[About this exercise]: The answer must consist solely of the lines below starting at the one containing "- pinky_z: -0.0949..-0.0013" and ending at the one containing "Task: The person", repeated exactly, with both ends included and all pictures omitted.

[Data for this exercise]:
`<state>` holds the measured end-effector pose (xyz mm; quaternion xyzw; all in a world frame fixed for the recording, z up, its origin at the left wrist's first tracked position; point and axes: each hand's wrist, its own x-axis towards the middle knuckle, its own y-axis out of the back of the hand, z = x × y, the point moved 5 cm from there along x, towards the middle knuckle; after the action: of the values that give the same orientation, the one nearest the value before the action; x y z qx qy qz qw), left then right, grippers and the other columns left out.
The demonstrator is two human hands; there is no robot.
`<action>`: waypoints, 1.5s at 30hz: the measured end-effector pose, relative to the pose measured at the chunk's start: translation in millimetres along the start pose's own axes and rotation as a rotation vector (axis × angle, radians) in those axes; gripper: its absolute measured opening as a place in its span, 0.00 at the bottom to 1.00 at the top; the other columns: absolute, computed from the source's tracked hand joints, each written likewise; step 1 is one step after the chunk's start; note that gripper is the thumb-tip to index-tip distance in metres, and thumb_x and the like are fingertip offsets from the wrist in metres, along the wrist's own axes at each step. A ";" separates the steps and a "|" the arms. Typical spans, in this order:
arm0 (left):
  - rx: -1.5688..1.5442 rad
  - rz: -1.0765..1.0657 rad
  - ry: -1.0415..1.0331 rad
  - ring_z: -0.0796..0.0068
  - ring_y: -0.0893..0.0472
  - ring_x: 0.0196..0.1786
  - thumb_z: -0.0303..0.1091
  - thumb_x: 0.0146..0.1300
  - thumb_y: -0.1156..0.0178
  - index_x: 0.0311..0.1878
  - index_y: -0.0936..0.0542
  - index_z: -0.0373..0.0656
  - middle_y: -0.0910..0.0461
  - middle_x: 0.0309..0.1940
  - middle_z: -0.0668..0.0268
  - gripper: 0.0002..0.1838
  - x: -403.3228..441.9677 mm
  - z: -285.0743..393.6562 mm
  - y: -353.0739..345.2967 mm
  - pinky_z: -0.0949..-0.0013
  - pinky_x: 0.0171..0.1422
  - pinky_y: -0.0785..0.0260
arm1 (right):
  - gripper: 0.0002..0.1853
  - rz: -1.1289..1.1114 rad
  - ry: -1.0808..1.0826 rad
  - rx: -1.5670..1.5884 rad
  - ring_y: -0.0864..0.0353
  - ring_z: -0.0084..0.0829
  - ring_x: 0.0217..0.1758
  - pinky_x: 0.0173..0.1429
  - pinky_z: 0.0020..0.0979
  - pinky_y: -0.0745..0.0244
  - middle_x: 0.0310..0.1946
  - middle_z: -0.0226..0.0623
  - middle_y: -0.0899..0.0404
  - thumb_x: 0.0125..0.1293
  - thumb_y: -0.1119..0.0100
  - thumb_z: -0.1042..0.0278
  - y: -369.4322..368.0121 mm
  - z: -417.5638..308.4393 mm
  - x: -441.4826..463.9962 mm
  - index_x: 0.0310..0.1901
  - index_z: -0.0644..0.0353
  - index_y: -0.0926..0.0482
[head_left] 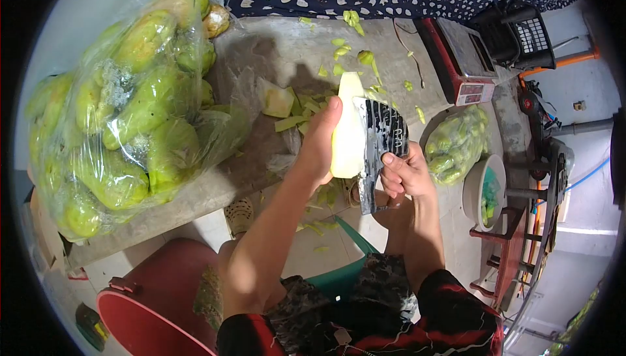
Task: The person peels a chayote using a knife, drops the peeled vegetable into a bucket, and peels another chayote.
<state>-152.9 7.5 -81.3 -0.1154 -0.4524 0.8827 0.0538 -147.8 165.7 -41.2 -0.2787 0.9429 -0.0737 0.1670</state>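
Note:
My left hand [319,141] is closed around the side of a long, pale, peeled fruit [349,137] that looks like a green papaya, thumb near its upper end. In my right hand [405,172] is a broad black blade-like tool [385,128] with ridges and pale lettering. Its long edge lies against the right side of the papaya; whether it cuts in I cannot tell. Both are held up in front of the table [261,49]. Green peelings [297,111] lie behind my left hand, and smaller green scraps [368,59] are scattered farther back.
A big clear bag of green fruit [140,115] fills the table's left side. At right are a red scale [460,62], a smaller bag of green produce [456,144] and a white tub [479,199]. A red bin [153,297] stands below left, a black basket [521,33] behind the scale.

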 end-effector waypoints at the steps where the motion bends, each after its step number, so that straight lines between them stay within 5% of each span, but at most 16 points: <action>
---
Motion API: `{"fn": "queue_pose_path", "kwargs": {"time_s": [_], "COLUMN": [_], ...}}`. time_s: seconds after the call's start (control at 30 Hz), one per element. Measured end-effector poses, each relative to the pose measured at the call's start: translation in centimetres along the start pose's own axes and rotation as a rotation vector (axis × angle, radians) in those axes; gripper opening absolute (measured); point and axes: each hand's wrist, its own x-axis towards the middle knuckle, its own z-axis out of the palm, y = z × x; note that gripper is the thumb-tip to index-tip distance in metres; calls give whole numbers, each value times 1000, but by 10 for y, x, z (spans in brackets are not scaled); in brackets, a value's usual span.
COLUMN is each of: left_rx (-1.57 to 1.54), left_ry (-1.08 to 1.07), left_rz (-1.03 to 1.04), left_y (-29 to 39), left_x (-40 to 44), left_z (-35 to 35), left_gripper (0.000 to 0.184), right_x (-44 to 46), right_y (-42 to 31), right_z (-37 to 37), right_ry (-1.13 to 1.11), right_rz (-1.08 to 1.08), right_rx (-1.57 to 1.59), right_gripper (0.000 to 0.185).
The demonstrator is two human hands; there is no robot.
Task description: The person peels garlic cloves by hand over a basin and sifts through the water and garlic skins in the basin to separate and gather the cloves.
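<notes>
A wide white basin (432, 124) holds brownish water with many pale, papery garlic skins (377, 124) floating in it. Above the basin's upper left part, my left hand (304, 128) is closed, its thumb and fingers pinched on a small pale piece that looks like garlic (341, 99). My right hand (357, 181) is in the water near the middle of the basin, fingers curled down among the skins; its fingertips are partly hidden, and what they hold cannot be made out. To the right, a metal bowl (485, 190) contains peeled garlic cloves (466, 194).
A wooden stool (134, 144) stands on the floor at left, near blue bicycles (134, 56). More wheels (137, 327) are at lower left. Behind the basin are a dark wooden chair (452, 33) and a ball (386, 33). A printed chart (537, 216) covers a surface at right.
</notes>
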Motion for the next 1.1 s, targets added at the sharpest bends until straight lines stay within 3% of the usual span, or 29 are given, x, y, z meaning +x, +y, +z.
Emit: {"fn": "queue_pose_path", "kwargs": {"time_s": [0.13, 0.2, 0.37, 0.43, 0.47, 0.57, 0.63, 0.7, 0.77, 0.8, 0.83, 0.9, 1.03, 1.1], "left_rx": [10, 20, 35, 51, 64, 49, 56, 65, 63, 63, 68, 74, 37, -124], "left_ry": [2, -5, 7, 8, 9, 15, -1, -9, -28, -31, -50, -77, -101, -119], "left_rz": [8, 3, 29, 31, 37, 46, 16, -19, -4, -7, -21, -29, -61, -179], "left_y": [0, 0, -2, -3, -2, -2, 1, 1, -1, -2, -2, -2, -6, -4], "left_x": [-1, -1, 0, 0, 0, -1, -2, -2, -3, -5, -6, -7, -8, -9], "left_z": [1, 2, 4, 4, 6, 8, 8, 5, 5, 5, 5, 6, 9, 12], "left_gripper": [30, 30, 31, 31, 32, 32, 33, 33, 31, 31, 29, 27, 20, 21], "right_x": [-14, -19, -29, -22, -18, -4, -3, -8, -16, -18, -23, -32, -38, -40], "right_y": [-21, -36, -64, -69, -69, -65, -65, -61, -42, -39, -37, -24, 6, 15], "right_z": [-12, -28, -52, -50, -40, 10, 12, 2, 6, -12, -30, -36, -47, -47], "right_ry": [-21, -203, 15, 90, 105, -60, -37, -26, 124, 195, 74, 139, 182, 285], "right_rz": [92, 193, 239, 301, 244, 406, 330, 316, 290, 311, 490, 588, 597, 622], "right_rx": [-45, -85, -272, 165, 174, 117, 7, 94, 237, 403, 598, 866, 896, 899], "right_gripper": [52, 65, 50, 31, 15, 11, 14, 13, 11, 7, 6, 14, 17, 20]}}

[Written answer]:
  - pinky_z: -0.0949..-0.0013
  - pinky_x: 0.0171..0.1422
  - pinky_y: -0.0785..0.0260
arm1 (right):
  - gripper: 0.0002..0.1853
  - rz: -1.1289..1.1114 rad
  - ry: -1.0808..1.0826 rad
  - rx: -1.5670..1.5884 rad
  - ring_y: -0.0864..0.0353
  - ring_z: -0.0084..0.0829
  - ring_x: 0.0217..0.1758
  - pinky_x: 0.0173..0.1429
  - pinky_z: 0.0020..0.0979
  - pinky_y: -0.0745..0.0244
  - middle_x: 0.0310..0.1946
  - middle_z: -0.0226..0.0623
  - middle_y: -0.0899..0.0404
  - thumb_x: 0.0125..0.1293
  - thumb_y: -0.1119..0.0100
  - thumb_z: -0.1042..0.0278
  - y: -369.4322..368.0121 mm
  - z: -417.5638..308.4393 mm
  - x: -441.4826..463.9962 mm
  - index_x: 0.0310..0.1901
  - index_z: -0.0644..0.0353
  - index_y: -0.0926..0.0482
[head_left] 
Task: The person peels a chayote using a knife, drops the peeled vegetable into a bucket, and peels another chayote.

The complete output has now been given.